Digital and AI technologies
Our large multidisciplinary community explores the potential for digital and AI technologies to revolutionise health and care.
We have more than 350 academics from across the University involved in our multidisciplinary Digital Health and Care network, which is part of the University’s broad Digital Futures initiative.
This broad base of researchers and ‘intrapreneurs’ allows us to conduct pioneering research that explores the use of digital and AI technologies to:
- understand the causes and progressions of diseases;
- develop new diagnostics and therapies;
- understand the complex interaction between health and environment;
- optimise the health and care system;
- develop new experimental methods;
- validate digital health technology.
The research takes three broad perspectives:
Algorithms
We develop innovative methods for analysing health and care data in order to discover new mechanisms, predict and detect disease onset, and model individual responses to treatment.
In this area, the University’s partnership with the Turing Institute is particularly important. The University has strengths in the use of real-world health data for predictive, precision and personalised medicine, in text analytics, and in imaging.
Applications range from cancer to musculoskeletal disease, and cardiovascular disorders.
Systems
We explore deployment of digital interventions in order to transform health and care services. This area typically draws upon algorithmic outputs from the first area to create person-centred care pathways.
Notable strengths exist in electronic audit and feedback, clinical decision support, and learning health systems, with most applications in primary care.
People
We research the use of digital technologies to improve the health and well-being of individuals through personal digital devices.
This area mostly focuses on prevention and management of long-term conditions. We have significant strengths in mobile health, wearable sensing, and behaviour change.
This area typically draws upon new algorithms, whilst in turn providing new sources of data and challenges for that area.

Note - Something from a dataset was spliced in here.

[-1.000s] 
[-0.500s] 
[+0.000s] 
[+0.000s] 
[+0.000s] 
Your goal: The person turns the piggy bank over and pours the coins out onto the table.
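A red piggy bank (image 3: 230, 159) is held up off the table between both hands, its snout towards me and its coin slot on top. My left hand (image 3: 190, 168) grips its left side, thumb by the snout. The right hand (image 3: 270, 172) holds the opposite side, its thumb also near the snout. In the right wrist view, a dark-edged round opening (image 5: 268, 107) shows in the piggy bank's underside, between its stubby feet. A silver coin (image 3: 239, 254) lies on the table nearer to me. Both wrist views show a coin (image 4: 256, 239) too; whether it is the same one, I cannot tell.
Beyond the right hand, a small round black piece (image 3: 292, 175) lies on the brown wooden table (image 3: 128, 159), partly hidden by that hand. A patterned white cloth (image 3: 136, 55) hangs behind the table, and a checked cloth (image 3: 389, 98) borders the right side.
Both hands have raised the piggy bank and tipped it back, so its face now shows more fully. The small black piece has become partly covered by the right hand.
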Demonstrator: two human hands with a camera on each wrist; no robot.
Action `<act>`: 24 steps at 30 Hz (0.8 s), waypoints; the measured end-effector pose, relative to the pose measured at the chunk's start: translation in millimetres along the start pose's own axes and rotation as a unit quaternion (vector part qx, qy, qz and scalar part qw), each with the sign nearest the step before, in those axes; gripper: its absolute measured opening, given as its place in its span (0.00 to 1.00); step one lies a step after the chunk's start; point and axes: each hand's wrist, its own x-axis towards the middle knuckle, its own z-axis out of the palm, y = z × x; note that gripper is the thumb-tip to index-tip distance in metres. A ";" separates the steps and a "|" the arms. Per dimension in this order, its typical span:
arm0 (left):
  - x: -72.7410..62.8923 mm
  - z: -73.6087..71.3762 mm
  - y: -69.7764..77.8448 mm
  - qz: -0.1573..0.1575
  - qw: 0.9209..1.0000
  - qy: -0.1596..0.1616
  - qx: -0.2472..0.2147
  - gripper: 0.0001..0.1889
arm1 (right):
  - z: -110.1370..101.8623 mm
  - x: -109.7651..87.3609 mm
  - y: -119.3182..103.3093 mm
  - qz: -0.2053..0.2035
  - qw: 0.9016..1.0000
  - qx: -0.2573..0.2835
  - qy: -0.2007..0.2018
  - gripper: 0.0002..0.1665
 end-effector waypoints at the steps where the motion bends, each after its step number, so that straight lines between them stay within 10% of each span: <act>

These perspectives are underpinned by research in four technology areas:
Artificial intelligence
Artificial intelligence has the capability to improve health outcomes by supporting clinical decision-making. Recent breakthroughs in machine learning have revived excitement for this type of technology, and sparked new promises of radical improvement of healthcare services.
Risk prediction
Healthcare services worldwide are moving away from being reactive and focused on illness, and have embraced approaches that are proactive, preserve health, and prevent illness. This requires the ability to predict illness and disease progression before they actually happen – to predict risk.
Connected health
Connected health is the broad term for using network-based technologies to provide healthcare services remotely. It encompasses telehealth, mobile health, and the use of environmental, home-based and wearable sensor technologies for health. It has the potential to radically change healthcare delivery.
Learning health systems
Health systems, at any level of scale, become learning systems when they develop the ability to, continuously and routinely, study and improve themselves. Digital technologies have the potential to trigger this ability by defining, structuring, creating and reusing data and knowledge.

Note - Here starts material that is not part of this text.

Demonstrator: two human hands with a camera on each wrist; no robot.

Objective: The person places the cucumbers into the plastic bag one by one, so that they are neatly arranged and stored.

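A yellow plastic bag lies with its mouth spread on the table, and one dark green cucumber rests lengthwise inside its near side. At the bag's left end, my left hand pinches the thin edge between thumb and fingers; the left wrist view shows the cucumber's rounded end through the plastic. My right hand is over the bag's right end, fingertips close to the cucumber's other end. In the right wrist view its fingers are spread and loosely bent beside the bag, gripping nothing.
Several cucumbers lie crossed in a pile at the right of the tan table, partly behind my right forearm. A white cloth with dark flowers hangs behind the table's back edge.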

Digital Theme Lead: Professor Niels Peek
Professor Peek is the Director of the Christabel Pankhurst Institute and University lead for Digital Health and Care. He has a background in computer science and artificial intelligence. His research focuses on data-driven informatics methods for healthcare quality improvement, data mining for healthcare, predictive models, and computerised decision support.
AI Theme Lead: Professor Sami Kaski
Professor Kaski is Professor of Artificial Intelligence at The University of Manchester and Aalto University, Director of the Finnish Centre for Artificial Intelligence FCAI. He is an international expert in foundations of AI, with strong interests in applications in health and care.